When properly used, Encryption can: * Verify the sender of an encrypted message/package. * Hide sensitive and non/sensitive data against attackers. * Allow sensitive data to be backed up anywhere, even the cloud. * Be used from your Phone, to computer, to tablets. * Send sensitive information even from non-secure connections (public computers, even monitored Internet connections.)
================================= 2) Why Public Key Encryption? ================================= Encryption uses a key or multiple keys to mathematically "lock" away some data or a message.
There are 2 basic kinds of encryption: Shared Key (SKE) and Public Key (PKE). Shared Key requires a shared secret between parties. This is usually something that all parties know, or have access to. SKE assumes that this secret is difficult to guess or attain. It doesn't verify identities or the untampered contents. Anyone who knows the shared key can decrypt the information (like having a WiFi Password).
Public Key Encryption (PKE) sounds like a contradiction, but it's not and has many advantages over SKE. PKE creates 2 mathematically linked keys, one you give away to EVERYONE you can that is the "public key". The other you keep all to yourself, that is your "Private key". If you set it up correctly you will also set a private password that will be required before you can use the key. To send you an encrypted message someone would use your public key to lock the package. Then you would use your private key (and password) to unlock the package.
Consider these common attacks on encryption * Guessing (Bruteforce). SKE - Possible. People often pick poor passwords. PKE - Not possible. You'd have to guess a random identity string so long it's currently mathematically impossible to do so in the age of the universe. * Faking A Sender (Spoofing) SKE - Possible. The technology to do so is easy. PKE - Difficult. Everything from an unencrypted email to the encrypted package can be signed by the sender. This allows you to verify that it came from who a package claims to be from. * Swapping a package (phishing/man in the middle): SKE - Likely. This is perhaps the most common attack on this form. PKE - Not Likely. Your Private key can be compromised, but if you set up a password for it, a theif would need the KEY and your password for the key to use it.

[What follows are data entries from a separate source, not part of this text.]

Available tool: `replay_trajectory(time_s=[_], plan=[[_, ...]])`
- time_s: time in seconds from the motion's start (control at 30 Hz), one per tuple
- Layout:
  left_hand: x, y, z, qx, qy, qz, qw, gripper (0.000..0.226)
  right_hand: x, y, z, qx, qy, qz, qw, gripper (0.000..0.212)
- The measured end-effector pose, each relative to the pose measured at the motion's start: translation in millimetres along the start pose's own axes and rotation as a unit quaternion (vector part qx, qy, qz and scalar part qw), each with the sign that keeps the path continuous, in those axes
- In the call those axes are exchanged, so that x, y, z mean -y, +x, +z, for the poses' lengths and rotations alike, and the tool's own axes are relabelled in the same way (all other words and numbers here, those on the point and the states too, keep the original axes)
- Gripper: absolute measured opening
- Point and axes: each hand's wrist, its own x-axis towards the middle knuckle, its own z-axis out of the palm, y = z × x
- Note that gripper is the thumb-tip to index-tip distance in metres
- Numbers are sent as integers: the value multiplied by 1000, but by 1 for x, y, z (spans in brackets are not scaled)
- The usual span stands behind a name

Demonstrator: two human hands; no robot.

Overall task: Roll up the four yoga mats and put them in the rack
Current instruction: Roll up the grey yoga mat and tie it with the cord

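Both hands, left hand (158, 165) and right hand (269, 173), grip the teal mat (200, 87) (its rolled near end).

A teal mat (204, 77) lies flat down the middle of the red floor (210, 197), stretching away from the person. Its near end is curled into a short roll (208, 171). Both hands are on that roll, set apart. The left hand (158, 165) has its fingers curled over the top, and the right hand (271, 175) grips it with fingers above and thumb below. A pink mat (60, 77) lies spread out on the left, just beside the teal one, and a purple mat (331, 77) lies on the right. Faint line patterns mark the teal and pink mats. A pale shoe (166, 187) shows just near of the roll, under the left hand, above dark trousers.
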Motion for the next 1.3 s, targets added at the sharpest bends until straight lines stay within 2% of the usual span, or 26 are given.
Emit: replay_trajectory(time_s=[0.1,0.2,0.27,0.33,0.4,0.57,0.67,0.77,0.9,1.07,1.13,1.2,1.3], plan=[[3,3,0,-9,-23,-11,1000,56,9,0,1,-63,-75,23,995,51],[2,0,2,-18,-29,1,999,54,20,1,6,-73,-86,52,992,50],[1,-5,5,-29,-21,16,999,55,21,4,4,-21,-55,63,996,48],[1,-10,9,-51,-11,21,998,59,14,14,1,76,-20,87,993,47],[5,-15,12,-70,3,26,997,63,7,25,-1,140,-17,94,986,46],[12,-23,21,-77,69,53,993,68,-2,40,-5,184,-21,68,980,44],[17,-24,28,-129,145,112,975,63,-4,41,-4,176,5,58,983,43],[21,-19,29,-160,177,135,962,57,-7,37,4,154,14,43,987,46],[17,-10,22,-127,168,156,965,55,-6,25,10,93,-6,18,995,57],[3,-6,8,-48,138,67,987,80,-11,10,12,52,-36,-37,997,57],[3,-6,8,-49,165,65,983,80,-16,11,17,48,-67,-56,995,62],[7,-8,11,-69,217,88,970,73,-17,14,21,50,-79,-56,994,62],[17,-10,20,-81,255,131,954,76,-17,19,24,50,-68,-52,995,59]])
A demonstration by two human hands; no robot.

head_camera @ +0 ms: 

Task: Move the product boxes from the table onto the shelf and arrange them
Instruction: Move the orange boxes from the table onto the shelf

The biggest risks with PKE are:
a) A "backdoor" in the software or other vulnerabilities. You protect yourself against that by using Open Source Software. Open source software exposes the source code that makes up the program to public scrutiny. Experts, who have a lot to lose, can review the software for vulnerabilities and alert the general public. Closed source software, on the other hand, relies on obscurity to safeguard against vulnerabilities.
b) Someone publicly claiming to be you and offering their private key. This is where building a "web of trust" comes into play. Keys can be signed by other keys. It means you vouch that this key is from the person who claims it.
You cannot trust a service provider-- such a Signal, WhatsAPP or HushMail -- to make the PKE encryption easy for you. Even if they use PKE encryption they can make mistakes or make decisions on your behalf that you wouldn't. This is why HushMail was compromised in 2007 by the US Government (https://www.wired.com/2007/11/encrypted-e-mai/).
There is only one way to use PKE: you have to learn to do it yourself! You have to teach people how to use it.
================================= 3) How to use Public Key Encryption? ================================= The most common PKE standard is called "Pretty Good Privacy" or PGP. One open source impementation of this is called GnuPGP.
Numerous resources are available for you to properly create, use, store, distribute your encryption keys.
4 Steps to Mastering Encryption 1) Download PGP software. 2) Generate Keys. 3) Try it out! Practice encryption/decryption. 4) Build a Signed KeyRing of your trusted network.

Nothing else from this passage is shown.